Railway station in Georgia

Batumi Central (ბათუმი ცენტრალი) is the railway station serving Batumi, Georgia. Despite its name, the station is located on the outskirts of the city, some 4 km away from the Old Town. The four-storey station building is combined with a bus terminal and a shopping centre, with the total floor area of 22,500 sq.m.

== History ==
Batumi station was the original terminus of the Batumi-Tiflis-Baku railway, whose construction completed in 1900. The historic railway station was located in the very centre of Batumi, on Chavchavadze st. near Batumi Cathedral of the Mother of God. It had one platform and three tracks, connected with a single-track running along Chavchavadze street to the freight station near the port, then further north-east.

In the 1990s, following the collapse of the Soviet Union, Georgian Railway was in decline, and the services to Batumi station ceased by the end of 1996. To make a better use of the lucrative land in the city centre, the tracks along Chavchavadze st. were lifted in 1999, and the line ended with a buffer stop on Mayakovsky st. The old railway station building stood abandoned until 2008, when it was taken over by TBC Bank for its main office in Batumi. When railway services to Batumi were renewed (by 1998), they terminated at Makhinjauri station, over 6 km away from Batumi city centre.

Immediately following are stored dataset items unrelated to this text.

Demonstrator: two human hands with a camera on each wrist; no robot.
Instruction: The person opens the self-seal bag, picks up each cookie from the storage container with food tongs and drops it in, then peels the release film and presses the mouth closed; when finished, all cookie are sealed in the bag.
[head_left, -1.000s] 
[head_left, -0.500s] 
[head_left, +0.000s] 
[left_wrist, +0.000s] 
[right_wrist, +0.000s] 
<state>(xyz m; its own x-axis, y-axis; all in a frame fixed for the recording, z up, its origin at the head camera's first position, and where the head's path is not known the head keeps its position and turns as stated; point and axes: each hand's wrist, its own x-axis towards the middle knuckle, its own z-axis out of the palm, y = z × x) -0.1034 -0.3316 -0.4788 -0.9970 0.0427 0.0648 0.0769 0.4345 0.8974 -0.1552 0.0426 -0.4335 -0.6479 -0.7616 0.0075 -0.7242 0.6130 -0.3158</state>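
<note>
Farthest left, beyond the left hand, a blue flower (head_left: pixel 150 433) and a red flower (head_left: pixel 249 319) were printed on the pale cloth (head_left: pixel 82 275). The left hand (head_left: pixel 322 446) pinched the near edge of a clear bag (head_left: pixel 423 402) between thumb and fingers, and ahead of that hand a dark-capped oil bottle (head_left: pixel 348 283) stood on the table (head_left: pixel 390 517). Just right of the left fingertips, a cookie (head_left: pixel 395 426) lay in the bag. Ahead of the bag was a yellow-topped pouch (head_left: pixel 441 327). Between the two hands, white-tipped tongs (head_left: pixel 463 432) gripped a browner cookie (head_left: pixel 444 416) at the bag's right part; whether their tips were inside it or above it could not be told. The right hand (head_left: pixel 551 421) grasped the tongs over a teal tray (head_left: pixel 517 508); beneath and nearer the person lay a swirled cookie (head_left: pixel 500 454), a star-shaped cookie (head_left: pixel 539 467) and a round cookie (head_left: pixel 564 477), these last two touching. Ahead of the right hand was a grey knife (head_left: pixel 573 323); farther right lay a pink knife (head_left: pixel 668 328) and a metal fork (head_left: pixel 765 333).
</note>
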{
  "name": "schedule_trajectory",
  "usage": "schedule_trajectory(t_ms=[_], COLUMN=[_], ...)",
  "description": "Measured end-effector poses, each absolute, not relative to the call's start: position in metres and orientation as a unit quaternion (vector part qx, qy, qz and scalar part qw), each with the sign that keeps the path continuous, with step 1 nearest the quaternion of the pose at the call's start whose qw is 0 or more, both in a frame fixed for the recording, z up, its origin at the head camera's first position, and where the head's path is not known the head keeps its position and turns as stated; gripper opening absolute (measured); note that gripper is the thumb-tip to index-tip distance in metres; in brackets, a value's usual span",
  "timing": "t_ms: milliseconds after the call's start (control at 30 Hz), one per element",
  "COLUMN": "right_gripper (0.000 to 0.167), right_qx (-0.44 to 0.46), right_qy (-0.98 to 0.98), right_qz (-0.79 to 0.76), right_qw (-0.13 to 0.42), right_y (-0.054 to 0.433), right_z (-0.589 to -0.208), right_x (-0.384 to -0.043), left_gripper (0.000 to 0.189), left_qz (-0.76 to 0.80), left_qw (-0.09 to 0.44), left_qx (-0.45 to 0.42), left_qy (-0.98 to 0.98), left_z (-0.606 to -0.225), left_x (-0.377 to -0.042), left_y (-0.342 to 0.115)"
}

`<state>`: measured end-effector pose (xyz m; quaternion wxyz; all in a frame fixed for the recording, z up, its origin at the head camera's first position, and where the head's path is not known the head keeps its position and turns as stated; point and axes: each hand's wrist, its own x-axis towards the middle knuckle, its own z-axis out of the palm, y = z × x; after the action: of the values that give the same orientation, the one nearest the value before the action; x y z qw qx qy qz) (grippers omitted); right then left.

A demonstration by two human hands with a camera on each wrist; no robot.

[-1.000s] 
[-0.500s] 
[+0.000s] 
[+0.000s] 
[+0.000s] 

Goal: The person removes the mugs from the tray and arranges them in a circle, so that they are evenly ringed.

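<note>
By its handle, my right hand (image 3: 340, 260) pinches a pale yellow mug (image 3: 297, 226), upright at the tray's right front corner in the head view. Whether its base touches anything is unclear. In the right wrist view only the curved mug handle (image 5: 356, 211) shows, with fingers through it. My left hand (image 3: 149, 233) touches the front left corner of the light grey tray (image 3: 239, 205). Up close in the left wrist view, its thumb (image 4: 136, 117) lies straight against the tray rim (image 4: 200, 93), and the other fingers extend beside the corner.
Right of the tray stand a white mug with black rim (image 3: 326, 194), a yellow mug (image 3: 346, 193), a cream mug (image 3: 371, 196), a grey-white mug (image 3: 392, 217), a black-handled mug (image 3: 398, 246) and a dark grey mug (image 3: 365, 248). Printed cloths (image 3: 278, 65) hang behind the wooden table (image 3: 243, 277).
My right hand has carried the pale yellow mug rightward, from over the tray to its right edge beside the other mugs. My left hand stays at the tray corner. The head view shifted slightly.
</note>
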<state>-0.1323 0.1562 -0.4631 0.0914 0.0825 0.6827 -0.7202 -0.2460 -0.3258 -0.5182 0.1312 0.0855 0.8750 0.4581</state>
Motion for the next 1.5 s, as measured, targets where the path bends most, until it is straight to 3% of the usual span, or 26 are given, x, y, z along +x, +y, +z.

The current station was opened on 5 July 2015, and named Batumi Central to highlight its location within the city boundaries, unlike Makhinjauri station which was Batumi's only railway connection during the preceding decade.

== Services ==
As of 2018, Batumi Central has three daily long-distance services to Tbilisi railway station, as well as slower trains to Ozurgeti and Kutaisi, one daily service to each of the two.